Re: Register encoding in assembly for load/store instructions

Eduard Zingerman <eddyz87@xxxxxxxxx> · Wed, 26 Jul 2023 03:39:48 +0300

On Tue, 2023-07-25 at 17:31 -0700, Alexei Starovoitov wrote:
> On Tue, Jul 25, 2023 at 3:28 PM Jose E. Marchesi
> <jose.marchesi@xxxxxxxxxx> wrote:
> > 
> > 
> > > On 7/25/23 1:09 PM, Jose E. Marchesi wrote:
> > > > 
> > > > > On 7/25/23 11:56 AM, Jose E. Marchesi wrote:
> > > > > > 
> > > > > > > On 7/25/23 10:29 AM, Jose E. Marchesi wrote:
> > > > > > > > Hello Yonghong.
> > > > > > > > We have noticed that the llvm disassembler uses different notations
> > > > > > > > for
> > > > > > > > registers in load and store instructions, depending somehow on the width
> > > > > > > > of the data being loaded or stored.

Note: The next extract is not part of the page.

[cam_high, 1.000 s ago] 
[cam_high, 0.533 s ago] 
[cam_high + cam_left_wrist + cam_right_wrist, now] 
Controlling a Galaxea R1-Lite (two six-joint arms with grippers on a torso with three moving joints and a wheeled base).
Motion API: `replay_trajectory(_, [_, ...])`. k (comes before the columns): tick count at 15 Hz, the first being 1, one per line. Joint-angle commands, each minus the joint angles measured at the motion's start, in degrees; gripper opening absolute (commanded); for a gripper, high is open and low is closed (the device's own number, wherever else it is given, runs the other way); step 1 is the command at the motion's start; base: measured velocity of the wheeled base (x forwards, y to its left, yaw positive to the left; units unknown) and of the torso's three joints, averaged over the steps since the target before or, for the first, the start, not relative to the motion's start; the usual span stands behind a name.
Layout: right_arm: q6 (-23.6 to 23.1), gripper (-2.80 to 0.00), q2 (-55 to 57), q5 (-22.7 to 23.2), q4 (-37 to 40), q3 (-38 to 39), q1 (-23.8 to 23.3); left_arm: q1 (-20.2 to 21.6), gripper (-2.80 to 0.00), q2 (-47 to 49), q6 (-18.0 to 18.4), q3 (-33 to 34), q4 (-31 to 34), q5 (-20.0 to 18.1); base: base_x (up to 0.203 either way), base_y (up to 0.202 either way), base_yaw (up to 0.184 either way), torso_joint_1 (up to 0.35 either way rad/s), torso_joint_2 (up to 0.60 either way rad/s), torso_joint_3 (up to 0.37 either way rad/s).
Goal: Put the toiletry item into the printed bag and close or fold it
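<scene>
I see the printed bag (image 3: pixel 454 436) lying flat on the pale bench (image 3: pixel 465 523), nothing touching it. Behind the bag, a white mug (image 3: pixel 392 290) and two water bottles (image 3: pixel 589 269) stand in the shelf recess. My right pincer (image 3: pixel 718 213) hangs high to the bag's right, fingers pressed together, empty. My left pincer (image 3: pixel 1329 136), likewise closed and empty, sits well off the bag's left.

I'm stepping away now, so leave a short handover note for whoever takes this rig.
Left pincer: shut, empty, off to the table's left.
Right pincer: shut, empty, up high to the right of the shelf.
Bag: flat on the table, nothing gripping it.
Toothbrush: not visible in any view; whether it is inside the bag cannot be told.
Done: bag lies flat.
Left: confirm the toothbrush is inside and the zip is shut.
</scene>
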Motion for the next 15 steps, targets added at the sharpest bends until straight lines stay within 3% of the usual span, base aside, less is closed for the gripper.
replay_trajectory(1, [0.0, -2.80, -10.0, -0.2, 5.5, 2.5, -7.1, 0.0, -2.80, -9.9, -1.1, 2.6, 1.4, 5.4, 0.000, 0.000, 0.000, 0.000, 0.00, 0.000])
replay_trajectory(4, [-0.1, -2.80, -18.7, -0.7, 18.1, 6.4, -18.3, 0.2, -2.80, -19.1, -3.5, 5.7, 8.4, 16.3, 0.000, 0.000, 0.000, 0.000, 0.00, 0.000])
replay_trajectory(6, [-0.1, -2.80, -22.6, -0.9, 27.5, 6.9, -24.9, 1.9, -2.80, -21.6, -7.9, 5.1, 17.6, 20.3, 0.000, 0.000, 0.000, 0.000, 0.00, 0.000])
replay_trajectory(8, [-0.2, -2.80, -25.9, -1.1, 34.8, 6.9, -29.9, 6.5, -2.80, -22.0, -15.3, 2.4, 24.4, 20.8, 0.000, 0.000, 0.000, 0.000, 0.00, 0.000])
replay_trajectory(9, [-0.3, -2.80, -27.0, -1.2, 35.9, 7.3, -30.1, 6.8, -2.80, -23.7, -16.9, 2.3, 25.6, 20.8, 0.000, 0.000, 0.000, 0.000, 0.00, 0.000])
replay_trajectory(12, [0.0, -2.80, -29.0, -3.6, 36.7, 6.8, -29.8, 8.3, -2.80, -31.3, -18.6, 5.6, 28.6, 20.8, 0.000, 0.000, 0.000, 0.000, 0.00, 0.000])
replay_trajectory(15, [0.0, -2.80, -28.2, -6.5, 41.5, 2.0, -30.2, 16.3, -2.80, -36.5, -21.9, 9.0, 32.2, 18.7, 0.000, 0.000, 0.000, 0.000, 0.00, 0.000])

> > > > > > > > For example, this is an excerpt from the assembler-disassembler.s
> > > > > > > > test
> > > > > > > > file in llvm:
> > > > > > > >      // Note: For the group below w1 is used as a destination for
> > > > > > > > sizes u8, u16, u32.
> > > > > > > >      //       This is disassembler quirk, but is technically not wrong, as there are
> > > > > > > >      //       no different encodings for 'r1 = load' vs 'w1 = load'.
> > > > > > > >      //
> > > > > > > >      // CHECK: 71 21 2a 00 00 00 00 00   w1 = *(u8 *)(r2 + 0x2a)
> > > > > > > >      // CHECK: 69 21 2a 00 00 00 00 00   w1 = *(u16 *)(r2 + 0x2a)

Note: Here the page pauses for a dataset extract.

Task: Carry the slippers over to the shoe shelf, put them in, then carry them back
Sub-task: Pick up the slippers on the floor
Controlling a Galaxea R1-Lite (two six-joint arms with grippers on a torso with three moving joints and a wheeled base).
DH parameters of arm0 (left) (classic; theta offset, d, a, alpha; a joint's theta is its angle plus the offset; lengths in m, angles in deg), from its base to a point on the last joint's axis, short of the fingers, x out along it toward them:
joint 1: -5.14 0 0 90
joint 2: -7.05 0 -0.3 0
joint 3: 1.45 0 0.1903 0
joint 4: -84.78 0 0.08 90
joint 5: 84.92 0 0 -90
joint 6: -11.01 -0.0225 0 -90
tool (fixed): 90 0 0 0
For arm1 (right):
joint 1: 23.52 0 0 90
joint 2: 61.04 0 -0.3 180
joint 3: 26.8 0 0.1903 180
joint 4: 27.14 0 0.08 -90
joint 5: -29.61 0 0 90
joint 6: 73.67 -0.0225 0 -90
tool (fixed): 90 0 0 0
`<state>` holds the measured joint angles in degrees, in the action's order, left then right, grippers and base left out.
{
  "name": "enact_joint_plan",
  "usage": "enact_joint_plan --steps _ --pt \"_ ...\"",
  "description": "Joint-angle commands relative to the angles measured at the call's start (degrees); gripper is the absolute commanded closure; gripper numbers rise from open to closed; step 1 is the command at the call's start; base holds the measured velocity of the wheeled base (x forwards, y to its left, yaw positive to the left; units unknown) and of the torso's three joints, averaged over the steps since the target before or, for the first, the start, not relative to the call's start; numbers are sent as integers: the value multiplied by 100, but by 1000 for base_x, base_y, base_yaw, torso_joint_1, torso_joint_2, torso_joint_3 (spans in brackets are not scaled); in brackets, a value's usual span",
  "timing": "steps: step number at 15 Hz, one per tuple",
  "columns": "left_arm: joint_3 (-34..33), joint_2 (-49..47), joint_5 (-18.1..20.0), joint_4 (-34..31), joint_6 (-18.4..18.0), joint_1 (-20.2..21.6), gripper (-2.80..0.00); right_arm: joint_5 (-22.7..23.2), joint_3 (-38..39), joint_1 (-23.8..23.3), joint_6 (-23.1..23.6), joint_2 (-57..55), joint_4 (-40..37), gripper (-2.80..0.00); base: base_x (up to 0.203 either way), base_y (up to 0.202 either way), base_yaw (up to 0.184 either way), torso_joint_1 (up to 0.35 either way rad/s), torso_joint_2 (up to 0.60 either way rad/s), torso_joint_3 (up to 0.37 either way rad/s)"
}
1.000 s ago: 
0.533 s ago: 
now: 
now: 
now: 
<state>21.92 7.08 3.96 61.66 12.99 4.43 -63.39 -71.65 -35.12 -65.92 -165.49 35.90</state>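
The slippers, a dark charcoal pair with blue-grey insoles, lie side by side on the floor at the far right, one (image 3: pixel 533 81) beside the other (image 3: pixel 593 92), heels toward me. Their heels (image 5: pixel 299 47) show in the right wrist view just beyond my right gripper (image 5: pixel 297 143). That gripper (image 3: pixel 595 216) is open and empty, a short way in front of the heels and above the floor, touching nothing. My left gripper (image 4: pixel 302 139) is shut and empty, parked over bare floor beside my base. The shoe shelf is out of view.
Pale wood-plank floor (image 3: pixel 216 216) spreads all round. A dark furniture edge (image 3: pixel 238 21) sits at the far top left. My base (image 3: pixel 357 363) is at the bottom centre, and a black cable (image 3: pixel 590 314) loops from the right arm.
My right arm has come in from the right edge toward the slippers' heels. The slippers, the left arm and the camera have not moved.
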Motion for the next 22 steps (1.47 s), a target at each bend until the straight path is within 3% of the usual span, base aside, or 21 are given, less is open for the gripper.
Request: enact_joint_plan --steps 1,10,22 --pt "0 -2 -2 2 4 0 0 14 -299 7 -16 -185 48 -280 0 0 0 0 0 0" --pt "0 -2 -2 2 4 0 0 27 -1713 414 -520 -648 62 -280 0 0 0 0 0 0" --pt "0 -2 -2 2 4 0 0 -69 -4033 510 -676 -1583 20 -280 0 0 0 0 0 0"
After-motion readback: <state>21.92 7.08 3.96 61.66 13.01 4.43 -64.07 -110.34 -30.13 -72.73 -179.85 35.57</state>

> > > > > > > >      // CHECK: 61 21 2a 00 00 00 00 00   w1 = *(u32 *)(r2 + 0x2a)
> > > > > > > >      // CHECK: 79 21 2a 00 00 00 00 00   r1 = *(u64 *)(r2 + 0x2a)
> > > > > > > >      r1 = *(u8*)(r2 + 42)
> > > > > > > >      r1 = *(u16*)(r2 + 42)
> > > > > > > >      r1 = *(u32*)(r2 + 42)
> > > > > > > >      r1 = *(u64*)(r2 + 42)
> > > > > > > > The comment there clarifies that the usage of wN instead of rN in
> > > > > > > > the
> > > > > > > > u8, u16 and u32 cases is a "disassembler quirk".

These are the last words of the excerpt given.